A discussão de métodos não invasivos para estadiamento de fibrose hepática em diversas doenças do fígado, substituindo a tradicional biópsia, foi um dos destaques do Congresso Hepatologia do Milênio, encerrado sexta-feira, em Salvador. O diagnóstico da hepatite C é feito por exame de sangue específico, o anti-HCV. Se positivo, a confirmação ocorre por um teste mais direto, o PCR, que dosa a proteína do vírus no sangue. Já a lesão que a doença provoca no fígado pode ser medida por exames de sangue que dosam as enzimas transaminases (TGO e TGP), ultrassonografia de abdome e a biópsia, por meio de punção por agulha.

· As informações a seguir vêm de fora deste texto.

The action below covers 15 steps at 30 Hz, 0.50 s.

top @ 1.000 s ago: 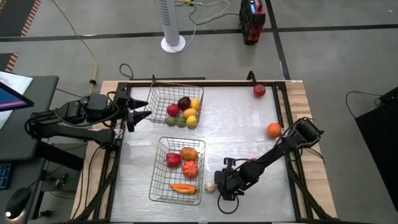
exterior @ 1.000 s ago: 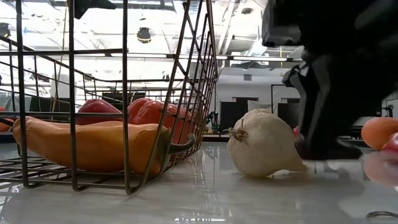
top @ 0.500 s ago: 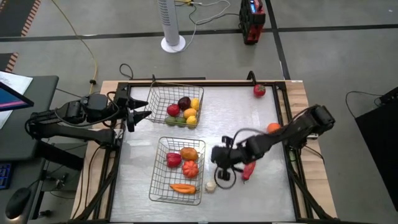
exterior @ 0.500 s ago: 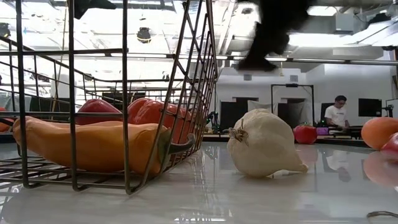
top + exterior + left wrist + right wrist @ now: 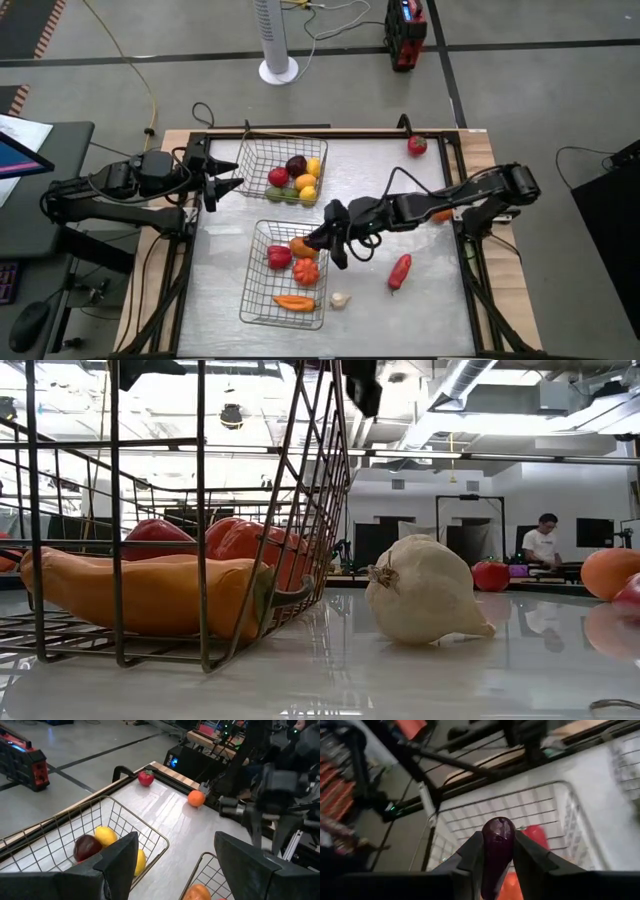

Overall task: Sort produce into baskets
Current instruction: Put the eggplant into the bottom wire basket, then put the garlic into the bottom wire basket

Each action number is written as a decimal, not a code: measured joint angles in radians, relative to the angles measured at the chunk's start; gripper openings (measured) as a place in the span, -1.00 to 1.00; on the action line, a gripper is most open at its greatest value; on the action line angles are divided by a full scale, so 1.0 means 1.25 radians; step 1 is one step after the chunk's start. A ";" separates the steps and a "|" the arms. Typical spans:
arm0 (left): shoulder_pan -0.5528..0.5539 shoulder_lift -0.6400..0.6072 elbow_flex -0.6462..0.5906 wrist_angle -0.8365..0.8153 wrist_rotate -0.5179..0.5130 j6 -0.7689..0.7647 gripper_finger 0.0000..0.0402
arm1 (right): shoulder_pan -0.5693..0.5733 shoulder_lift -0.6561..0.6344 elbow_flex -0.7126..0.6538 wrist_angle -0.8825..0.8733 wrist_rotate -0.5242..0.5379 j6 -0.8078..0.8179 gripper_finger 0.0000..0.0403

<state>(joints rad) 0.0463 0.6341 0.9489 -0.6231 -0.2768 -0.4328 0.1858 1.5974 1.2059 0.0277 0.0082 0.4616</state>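
My right gripper [image 5: 335, 242] hangs over the right rim of the near wire basket [image 5: 262, 300], shut on a dark purple piece [image 5: 497, 832]. That basket holds a red pepper, an orange, a tomato and an orange pepper [image 5: 150, 595]. The far basket [image 5: 250, 160] holds a dark plum, lemons, a red piece and green pieces. A garlic bulb [image 5: 340, 299] and a red pepper [image 5: 400, 270] lie on the table right of the near basket. My left gripper [image 5: 228, 176] waits open at the far basket's left side. My right gripper pinches the dark purple piece between its two fingers [image 5: 474, 851], one on each of its sides. Its rounded end [image 5: 498, 824] sticks out past the fingertips. The fingers come from the table's right, slanting down. The piece is lifted clear, above the near basket.
An orange [image 5: 441, 210] lies by the right rail, partly under my right arm, and a red tomato [image 5: 417, 145] lies in the far right corner. A black frame rail runs round the table. A person sits in the room beyond [image 5: 543, 540].
My right gripper has risen from the table beside the garlic bulb and gone toward the far and left edges, reaching the near basket's right rim. The red pepper that the arm covered now shows on the table. The garlic bulb has stayed put.
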 joint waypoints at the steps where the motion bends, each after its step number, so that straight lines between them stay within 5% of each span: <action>1: 0.000 0.000 0.000 0.000 0.000 -0.005 0.24 | -0.003 0.010 0.000 0.009 -0.020 0.000 -0.38; 10: 0.000 0.000 0.000 -0.018 0.002 -0.010 0.24 | -0.009 0.062 -0.001 0.000 -0.114 0.043 0.40; 15: 0.000 -0.001 0.000 -0.032 0.036 -0.020 0.24 | 0.015 0.028 -0.001 -0.121 -0.115 0.049 0.58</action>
<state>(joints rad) 0.0463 0.6334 0.9489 -0.6633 -0.2316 -0.4577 0.2044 1.6324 1.2044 -0.1240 -0.1350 0.5233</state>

Segundo Galizzi, nos últimos anos estão sendo desenvolvidos métodos não invasivos, como exames de sangue com marcadores biológicos e outros baseados em métodos de imagem, caso do Fibroscan, ARFI e outros. “Eles tentam detectar e estagiar a fibrose e o grau de evolução da doença, permitindo que se prescinda da biópsia em até 70% dos casos. Já estão disponíveis no Brasil, porém com limitações. O mais eficaz deles tem seu aparelho, o Fibroscan, com preço, no Brasil, até 10 vezes maior que na Europa. O acesso ainda é muito pequeno.”